The territorial proof

The political map confirms it.

In the interior, Frente Amplio usually loses. It wins few departments and in exceptional fashion. Montevideo, on the other hand, is its permanent stronghold.

It is not a coincidence. The capital concentrates most of the state apparatus: the largest municipality, ministries, public entities, and companies. Wherever the State carries more weight, the Frente Amplio vote is more solid.

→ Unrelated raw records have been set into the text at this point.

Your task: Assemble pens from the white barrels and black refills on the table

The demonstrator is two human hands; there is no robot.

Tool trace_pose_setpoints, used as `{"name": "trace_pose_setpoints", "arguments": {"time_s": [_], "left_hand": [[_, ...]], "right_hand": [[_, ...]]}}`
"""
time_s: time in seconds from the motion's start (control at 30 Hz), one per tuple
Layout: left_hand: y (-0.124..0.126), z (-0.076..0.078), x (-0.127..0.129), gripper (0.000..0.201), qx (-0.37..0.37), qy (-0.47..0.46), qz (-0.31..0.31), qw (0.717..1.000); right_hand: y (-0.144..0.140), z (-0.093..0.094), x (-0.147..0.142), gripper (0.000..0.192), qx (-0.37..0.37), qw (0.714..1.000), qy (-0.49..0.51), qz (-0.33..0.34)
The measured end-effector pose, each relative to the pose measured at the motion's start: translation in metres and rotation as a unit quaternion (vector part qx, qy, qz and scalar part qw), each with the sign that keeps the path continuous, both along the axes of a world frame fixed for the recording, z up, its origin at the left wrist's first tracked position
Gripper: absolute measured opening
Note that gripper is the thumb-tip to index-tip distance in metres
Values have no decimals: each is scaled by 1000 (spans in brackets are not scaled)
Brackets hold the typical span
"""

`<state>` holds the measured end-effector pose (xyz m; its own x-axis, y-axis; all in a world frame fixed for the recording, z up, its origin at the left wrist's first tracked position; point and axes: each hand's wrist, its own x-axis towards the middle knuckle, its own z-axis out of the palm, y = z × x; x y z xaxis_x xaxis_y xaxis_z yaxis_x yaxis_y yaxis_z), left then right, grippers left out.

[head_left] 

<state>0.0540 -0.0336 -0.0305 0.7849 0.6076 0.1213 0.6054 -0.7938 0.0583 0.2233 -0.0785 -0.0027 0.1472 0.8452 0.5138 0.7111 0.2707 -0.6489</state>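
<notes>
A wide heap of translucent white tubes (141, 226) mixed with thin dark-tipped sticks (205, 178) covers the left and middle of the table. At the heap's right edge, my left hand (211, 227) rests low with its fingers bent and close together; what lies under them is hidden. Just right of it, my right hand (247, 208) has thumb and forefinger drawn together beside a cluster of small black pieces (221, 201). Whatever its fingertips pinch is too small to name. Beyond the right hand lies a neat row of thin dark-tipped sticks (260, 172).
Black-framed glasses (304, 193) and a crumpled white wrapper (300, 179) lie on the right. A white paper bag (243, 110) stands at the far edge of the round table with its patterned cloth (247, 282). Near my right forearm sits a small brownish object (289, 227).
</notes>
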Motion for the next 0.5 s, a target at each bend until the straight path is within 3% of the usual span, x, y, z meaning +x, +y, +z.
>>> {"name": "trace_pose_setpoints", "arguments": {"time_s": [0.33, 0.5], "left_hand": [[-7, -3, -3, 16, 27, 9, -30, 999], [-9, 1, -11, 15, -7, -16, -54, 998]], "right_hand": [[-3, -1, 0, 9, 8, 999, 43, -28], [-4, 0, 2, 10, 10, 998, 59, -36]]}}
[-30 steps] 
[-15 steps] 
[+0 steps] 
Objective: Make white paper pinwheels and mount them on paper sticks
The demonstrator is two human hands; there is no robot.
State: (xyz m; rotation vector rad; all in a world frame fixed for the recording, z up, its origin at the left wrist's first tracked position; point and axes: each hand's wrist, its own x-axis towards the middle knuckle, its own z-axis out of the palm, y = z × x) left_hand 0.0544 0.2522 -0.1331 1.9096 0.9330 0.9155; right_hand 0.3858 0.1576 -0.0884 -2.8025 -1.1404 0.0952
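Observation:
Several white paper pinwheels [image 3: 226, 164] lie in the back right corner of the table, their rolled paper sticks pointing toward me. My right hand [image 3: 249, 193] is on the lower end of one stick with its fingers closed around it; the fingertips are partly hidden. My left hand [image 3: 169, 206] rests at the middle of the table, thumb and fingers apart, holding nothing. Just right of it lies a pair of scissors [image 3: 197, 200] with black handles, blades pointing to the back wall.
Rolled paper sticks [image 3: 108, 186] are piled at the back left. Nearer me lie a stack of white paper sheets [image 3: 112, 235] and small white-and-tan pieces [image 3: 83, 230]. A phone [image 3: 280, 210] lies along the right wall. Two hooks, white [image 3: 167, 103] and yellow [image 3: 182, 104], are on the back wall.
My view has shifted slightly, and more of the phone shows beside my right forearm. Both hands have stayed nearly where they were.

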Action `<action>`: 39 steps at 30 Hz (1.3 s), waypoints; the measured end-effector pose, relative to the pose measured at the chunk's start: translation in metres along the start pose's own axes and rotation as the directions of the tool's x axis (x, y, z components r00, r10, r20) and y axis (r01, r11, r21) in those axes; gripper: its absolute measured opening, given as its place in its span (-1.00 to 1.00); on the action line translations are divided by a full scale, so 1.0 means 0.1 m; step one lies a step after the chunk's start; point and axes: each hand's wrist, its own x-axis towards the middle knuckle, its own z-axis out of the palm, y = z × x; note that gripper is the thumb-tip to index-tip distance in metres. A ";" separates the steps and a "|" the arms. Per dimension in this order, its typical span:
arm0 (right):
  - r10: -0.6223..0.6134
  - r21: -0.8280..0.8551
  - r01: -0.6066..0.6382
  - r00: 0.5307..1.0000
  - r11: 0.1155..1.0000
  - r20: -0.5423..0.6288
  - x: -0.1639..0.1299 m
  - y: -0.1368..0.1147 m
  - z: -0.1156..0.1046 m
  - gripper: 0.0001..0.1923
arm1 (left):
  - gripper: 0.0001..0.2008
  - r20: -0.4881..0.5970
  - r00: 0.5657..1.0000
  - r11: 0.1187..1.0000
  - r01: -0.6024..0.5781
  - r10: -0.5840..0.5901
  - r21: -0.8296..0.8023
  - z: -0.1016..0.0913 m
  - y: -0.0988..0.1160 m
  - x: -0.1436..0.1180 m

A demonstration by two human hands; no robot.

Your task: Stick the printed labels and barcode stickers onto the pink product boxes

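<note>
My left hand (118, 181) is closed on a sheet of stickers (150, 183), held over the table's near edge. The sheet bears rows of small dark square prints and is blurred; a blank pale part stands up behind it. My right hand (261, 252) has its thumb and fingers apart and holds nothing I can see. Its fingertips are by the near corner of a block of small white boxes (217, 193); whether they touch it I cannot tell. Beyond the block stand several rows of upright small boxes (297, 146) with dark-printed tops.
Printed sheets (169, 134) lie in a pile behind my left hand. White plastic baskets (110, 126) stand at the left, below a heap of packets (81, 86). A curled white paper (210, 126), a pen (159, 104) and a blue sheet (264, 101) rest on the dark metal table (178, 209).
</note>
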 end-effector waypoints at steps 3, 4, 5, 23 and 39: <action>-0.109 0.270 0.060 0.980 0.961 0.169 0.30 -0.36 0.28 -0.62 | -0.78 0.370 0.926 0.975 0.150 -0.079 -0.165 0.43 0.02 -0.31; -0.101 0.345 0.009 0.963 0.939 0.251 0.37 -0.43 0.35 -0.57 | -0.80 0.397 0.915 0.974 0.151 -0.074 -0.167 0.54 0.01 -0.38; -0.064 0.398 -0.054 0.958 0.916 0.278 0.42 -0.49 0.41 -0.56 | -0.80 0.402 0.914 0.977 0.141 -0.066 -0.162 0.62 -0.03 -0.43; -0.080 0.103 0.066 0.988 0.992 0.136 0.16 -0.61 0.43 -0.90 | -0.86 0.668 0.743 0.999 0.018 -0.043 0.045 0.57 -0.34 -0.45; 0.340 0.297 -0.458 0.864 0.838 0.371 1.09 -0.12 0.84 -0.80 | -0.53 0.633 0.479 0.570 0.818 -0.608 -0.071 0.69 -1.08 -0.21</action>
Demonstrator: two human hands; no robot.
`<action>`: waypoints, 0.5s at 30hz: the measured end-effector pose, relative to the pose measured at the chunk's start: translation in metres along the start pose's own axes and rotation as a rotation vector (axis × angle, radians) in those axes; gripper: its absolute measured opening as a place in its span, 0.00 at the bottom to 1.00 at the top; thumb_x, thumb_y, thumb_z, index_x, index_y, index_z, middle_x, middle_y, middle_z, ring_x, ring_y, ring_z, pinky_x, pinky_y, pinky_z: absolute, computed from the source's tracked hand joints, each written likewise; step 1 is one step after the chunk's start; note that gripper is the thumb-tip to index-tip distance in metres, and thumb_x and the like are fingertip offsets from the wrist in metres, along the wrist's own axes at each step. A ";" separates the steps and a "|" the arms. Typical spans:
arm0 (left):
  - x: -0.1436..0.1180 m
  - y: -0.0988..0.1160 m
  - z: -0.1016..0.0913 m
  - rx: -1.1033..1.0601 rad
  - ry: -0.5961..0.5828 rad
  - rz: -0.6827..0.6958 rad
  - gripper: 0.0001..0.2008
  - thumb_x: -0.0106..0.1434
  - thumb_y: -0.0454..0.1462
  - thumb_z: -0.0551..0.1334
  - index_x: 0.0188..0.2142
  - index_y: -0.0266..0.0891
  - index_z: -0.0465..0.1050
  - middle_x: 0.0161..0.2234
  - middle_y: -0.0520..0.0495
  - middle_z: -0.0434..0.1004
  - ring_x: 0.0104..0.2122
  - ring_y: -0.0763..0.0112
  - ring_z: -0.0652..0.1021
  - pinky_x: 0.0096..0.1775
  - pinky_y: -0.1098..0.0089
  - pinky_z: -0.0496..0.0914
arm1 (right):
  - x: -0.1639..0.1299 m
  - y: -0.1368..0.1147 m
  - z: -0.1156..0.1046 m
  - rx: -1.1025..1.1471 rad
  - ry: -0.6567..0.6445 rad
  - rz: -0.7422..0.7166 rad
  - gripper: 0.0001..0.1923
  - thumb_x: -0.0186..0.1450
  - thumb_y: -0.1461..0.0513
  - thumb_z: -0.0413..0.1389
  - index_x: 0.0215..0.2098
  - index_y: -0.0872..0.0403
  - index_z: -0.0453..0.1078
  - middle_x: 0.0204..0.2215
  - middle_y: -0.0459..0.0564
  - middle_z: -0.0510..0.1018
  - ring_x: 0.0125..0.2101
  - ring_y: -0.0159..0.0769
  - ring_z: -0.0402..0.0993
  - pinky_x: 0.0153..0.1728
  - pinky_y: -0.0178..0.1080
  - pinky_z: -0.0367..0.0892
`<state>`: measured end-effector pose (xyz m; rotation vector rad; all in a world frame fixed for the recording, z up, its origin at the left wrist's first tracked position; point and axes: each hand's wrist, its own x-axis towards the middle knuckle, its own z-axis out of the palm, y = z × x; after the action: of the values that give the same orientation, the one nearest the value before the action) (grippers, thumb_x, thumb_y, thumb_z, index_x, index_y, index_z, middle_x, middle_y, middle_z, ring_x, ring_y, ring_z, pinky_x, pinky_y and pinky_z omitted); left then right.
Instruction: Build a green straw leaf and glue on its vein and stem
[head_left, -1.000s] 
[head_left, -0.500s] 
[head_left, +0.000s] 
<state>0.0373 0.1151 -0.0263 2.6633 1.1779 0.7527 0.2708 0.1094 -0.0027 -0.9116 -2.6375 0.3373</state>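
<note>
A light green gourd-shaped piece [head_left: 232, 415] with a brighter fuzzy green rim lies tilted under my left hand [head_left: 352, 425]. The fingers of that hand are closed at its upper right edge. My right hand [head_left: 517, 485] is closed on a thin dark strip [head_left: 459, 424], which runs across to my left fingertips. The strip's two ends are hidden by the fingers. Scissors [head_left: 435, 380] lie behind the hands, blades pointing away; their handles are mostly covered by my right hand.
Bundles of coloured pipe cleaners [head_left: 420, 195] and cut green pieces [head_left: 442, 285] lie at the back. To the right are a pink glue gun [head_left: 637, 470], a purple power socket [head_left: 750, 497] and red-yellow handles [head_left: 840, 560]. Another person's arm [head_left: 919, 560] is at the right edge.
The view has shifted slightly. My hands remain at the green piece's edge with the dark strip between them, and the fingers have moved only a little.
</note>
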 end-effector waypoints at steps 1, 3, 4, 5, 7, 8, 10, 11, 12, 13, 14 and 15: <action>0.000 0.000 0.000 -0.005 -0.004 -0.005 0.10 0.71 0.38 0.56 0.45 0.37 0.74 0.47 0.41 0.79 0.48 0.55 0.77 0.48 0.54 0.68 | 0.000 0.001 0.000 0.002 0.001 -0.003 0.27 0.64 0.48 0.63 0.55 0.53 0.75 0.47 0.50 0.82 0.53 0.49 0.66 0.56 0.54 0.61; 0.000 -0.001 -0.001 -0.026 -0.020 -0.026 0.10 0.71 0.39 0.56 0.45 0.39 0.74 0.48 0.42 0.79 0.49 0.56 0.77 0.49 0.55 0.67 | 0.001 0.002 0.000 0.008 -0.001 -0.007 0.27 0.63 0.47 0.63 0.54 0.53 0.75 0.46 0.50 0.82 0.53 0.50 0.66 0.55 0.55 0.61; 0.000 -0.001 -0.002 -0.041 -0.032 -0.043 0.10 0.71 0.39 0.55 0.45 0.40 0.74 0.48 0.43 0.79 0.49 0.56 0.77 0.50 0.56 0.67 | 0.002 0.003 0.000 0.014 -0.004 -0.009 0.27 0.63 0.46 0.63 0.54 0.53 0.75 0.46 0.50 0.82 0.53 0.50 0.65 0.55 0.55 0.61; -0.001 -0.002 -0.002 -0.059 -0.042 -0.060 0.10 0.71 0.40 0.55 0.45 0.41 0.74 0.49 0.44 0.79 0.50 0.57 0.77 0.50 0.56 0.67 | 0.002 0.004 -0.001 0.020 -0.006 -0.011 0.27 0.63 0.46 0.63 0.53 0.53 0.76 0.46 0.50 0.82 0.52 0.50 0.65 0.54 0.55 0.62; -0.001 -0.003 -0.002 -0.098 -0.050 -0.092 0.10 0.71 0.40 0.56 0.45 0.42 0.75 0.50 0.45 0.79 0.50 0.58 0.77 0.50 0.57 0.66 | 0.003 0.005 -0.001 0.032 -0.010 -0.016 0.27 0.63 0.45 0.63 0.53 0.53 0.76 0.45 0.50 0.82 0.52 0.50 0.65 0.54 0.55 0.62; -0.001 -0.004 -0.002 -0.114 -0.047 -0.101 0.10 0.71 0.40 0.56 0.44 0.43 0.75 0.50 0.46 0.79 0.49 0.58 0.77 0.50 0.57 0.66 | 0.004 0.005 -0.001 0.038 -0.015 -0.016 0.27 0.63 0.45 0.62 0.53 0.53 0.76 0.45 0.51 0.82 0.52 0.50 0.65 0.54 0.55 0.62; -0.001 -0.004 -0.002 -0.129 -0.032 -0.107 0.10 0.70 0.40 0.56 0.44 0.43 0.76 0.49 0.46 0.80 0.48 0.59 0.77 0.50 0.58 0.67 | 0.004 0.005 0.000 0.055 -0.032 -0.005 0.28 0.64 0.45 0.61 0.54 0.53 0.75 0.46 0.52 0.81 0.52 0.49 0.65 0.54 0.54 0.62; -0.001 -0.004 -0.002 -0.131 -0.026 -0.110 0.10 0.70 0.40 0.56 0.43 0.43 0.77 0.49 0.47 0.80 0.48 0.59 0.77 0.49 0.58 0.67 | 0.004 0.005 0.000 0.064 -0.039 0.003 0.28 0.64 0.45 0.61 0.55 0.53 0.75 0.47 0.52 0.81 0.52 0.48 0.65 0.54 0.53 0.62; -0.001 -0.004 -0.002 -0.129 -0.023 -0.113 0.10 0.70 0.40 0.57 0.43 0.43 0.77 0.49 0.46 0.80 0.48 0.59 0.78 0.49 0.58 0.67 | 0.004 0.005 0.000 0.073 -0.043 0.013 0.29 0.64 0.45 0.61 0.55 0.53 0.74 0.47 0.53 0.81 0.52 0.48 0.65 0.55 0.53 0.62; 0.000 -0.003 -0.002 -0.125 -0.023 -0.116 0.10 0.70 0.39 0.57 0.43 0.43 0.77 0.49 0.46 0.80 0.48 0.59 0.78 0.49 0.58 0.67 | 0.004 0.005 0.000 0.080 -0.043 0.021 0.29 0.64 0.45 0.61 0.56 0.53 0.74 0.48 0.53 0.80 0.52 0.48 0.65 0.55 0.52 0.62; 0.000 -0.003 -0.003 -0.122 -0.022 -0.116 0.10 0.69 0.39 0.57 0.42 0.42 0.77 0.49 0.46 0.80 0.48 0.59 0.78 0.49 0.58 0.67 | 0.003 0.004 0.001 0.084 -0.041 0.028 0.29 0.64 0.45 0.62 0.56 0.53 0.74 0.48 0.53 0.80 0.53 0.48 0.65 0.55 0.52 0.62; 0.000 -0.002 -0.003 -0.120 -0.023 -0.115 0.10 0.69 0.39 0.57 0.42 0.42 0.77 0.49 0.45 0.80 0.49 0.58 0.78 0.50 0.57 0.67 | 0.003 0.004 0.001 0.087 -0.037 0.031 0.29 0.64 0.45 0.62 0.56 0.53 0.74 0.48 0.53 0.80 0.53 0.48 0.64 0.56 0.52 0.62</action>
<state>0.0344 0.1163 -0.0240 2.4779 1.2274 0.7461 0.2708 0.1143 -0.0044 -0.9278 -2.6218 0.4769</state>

Precandidatos frenteamplistas
Precandidatos frenteamplistas

The same phenomenon is observed in the interior with Partido Nacional: public employees tend to vote for the party that controls the municipality. The color changes, not the logic.

The underlying problem

The size of the Uruguayan State is not only disastrous because of its economic inefficiency or its tax burden.
It is worse: it blocks political change.

An oversized State not only impoverishes: it immobilizes. It expands to sustain votes, and those votes sustain its expansion.

The productive society ends up being held hostage by an organized minority, with clear and concentrated interests.

As Milton Friedman explained, in a democracy small groups with strong incentives usually prevail over dispersed majorities, which pay the cost but do not have the same incentive to organize.

It is not a mistake.
It is a model.

Meanwhile, as long as that model is not broken, Uruguay will remain trapped in a State that not only spends and regulates, but also votes to preserve itself.